> _YOUR INSTRUCTIONS_: When a line of the records below contains the string "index", copy that whole line.

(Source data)
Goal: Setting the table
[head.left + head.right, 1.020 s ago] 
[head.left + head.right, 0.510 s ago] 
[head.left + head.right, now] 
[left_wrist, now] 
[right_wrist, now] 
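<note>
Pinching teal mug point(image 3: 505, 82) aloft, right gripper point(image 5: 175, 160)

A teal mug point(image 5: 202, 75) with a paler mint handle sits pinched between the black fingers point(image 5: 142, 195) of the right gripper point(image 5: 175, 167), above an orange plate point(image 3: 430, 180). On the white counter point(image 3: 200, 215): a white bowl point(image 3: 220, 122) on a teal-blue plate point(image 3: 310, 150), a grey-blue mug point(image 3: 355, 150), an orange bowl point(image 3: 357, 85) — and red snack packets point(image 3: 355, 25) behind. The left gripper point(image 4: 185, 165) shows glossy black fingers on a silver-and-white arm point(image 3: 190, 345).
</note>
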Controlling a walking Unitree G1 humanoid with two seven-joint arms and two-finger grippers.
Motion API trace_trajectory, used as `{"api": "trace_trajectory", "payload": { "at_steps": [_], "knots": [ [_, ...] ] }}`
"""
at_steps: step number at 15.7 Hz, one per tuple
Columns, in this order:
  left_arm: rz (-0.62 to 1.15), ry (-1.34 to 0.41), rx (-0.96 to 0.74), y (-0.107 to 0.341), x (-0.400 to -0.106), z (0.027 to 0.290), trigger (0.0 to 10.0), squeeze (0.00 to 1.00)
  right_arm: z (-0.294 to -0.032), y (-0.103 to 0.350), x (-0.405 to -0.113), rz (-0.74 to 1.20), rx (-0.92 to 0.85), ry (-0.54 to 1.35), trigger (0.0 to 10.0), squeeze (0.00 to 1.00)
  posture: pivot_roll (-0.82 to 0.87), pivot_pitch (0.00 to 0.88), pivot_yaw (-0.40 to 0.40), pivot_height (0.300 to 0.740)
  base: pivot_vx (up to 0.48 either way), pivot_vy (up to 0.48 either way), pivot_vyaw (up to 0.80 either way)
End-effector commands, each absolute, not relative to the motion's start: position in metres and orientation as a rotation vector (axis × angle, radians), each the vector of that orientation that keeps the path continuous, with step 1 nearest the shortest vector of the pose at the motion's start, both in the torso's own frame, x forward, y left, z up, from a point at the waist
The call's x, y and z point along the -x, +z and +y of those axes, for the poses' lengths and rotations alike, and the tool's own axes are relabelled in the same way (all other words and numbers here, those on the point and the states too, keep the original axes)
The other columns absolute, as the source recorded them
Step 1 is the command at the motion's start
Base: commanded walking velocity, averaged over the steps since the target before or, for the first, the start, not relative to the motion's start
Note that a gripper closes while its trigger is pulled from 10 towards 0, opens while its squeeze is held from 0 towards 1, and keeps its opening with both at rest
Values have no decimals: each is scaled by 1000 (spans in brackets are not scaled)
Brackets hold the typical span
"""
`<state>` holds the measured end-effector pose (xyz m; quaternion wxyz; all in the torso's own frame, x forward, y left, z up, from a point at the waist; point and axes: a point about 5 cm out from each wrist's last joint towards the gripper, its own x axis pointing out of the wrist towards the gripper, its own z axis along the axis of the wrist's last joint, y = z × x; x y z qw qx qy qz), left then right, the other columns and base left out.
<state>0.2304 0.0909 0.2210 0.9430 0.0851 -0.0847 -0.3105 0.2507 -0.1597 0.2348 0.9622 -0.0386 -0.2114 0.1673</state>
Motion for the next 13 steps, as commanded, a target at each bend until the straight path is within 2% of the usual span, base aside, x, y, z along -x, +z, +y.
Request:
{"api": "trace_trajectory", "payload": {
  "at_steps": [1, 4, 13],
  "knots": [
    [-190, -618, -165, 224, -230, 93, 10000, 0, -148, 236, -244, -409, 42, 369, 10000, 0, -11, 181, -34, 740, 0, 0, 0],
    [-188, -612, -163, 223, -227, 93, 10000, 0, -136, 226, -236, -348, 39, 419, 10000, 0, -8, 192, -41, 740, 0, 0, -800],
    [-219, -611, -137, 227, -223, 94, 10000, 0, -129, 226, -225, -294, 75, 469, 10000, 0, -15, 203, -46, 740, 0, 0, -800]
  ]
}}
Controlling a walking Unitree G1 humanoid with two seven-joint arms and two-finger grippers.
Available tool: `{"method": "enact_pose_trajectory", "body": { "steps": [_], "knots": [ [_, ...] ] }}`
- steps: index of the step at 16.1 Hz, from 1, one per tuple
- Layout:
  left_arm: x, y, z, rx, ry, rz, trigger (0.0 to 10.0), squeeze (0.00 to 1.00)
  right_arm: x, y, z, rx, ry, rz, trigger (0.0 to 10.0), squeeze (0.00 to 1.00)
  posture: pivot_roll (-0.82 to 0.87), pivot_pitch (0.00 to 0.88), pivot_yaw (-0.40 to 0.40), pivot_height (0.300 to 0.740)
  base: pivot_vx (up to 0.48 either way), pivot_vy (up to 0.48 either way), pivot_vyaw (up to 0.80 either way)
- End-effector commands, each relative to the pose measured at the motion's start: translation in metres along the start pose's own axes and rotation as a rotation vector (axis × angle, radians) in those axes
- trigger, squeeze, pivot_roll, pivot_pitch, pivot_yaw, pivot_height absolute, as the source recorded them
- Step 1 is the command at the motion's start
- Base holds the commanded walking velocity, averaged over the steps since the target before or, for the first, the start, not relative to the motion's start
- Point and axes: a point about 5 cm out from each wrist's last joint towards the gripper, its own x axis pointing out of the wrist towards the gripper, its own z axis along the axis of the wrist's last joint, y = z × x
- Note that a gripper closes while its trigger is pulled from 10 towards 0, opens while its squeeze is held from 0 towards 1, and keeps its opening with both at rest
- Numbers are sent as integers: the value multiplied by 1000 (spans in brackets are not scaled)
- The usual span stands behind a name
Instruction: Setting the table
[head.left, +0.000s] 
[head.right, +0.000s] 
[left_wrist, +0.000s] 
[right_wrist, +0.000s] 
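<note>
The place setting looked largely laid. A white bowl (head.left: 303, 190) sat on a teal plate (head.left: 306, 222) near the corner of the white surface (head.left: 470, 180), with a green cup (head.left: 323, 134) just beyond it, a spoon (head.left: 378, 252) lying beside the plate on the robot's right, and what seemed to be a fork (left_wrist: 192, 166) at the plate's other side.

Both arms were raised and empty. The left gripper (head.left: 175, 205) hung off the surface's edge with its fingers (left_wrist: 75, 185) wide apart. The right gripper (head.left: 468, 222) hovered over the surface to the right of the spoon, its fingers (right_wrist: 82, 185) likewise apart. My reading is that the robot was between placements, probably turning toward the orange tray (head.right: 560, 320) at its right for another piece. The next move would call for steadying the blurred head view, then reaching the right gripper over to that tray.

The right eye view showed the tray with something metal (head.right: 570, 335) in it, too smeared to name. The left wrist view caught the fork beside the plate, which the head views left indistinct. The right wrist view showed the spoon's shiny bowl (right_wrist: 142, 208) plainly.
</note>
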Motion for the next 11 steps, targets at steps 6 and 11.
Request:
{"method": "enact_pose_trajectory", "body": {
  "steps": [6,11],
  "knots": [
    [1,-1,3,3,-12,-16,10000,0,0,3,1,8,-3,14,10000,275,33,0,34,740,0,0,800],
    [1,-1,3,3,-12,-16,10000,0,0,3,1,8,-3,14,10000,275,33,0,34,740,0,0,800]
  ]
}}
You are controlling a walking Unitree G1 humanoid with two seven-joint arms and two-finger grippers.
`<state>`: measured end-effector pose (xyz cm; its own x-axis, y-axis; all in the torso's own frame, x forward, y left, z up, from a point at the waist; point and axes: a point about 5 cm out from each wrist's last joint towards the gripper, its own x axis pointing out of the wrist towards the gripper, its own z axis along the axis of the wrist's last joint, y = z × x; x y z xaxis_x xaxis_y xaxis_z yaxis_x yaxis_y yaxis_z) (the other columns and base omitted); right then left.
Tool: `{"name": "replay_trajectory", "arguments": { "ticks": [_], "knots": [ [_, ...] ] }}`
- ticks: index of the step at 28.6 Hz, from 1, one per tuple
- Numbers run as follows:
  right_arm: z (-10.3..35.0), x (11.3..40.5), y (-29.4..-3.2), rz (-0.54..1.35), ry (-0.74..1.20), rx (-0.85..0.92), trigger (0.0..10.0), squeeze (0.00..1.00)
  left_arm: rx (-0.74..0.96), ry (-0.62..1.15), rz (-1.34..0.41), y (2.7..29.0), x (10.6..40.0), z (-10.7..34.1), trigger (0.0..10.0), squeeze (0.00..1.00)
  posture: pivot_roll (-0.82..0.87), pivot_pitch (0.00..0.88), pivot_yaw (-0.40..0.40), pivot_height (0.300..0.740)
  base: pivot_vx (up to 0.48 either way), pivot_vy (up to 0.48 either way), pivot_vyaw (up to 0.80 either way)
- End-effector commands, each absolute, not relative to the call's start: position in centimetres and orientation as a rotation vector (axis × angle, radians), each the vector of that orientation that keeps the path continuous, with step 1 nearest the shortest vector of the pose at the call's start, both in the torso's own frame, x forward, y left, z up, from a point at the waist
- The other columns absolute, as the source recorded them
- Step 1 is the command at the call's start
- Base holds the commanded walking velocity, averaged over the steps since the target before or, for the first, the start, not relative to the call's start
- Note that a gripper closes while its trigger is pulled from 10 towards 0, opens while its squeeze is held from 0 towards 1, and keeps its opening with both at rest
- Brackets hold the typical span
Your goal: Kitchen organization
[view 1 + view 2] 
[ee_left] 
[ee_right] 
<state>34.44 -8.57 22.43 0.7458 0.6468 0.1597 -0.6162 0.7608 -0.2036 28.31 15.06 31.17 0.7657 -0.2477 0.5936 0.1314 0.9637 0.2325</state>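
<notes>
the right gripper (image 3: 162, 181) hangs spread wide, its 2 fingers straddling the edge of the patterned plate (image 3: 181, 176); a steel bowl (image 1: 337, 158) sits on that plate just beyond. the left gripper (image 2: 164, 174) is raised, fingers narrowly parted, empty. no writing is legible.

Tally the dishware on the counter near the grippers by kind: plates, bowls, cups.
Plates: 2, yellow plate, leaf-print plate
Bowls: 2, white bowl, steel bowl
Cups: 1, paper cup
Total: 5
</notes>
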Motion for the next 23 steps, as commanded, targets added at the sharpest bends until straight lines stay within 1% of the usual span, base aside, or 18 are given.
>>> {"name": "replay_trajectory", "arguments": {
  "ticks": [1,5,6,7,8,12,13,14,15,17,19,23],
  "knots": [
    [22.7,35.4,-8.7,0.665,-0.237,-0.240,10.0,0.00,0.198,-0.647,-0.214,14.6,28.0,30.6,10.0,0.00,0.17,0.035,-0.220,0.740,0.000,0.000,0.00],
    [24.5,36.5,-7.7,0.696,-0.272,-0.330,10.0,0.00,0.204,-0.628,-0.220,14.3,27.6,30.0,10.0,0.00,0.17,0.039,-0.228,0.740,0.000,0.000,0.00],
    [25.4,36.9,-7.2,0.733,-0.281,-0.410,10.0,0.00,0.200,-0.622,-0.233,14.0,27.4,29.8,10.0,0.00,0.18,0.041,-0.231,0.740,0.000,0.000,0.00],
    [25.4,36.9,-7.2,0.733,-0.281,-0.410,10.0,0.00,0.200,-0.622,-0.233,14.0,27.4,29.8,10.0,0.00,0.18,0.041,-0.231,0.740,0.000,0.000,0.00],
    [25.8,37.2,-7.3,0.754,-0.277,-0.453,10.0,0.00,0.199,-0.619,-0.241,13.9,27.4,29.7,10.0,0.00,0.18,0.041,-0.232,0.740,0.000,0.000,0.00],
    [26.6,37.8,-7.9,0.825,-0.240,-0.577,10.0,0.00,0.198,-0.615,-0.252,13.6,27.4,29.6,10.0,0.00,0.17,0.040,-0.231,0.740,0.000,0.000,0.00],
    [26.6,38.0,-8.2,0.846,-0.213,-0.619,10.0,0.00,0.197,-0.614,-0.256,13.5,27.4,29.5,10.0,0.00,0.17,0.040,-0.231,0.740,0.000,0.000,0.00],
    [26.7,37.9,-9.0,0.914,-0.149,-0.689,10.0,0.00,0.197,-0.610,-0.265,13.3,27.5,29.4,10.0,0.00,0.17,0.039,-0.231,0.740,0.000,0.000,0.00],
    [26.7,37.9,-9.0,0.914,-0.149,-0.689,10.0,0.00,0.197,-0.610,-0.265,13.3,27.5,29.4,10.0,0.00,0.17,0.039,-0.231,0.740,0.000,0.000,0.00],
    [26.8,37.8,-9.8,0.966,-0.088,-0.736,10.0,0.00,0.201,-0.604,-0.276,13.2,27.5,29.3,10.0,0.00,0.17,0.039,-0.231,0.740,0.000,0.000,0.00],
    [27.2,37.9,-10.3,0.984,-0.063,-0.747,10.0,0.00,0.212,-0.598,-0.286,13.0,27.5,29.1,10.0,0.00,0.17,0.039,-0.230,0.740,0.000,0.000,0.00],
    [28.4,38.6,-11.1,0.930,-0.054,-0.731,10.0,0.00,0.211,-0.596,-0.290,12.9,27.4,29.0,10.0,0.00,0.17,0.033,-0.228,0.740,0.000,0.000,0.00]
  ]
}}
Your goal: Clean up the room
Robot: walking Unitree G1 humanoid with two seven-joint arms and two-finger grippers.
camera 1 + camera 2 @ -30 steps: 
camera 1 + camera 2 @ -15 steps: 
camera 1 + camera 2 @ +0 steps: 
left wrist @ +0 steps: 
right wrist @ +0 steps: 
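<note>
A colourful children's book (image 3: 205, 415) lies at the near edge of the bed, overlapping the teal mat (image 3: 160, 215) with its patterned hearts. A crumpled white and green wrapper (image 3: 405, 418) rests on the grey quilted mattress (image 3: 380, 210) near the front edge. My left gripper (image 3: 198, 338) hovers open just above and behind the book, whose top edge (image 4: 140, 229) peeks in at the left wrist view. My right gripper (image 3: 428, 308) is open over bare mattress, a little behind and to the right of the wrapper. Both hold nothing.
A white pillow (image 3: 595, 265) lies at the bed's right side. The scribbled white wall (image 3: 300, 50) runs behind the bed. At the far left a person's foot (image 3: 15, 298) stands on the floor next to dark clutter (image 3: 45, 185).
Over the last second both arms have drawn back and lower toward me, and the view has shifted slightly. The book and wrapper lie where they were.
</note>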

> _RESPONSE TO THE EXERCISE_:
- steps: index of the step at 16.1 Hz, from 1, one per tuple
- ticks: index of the step at 28.6 Hz, from 1, one per tuple

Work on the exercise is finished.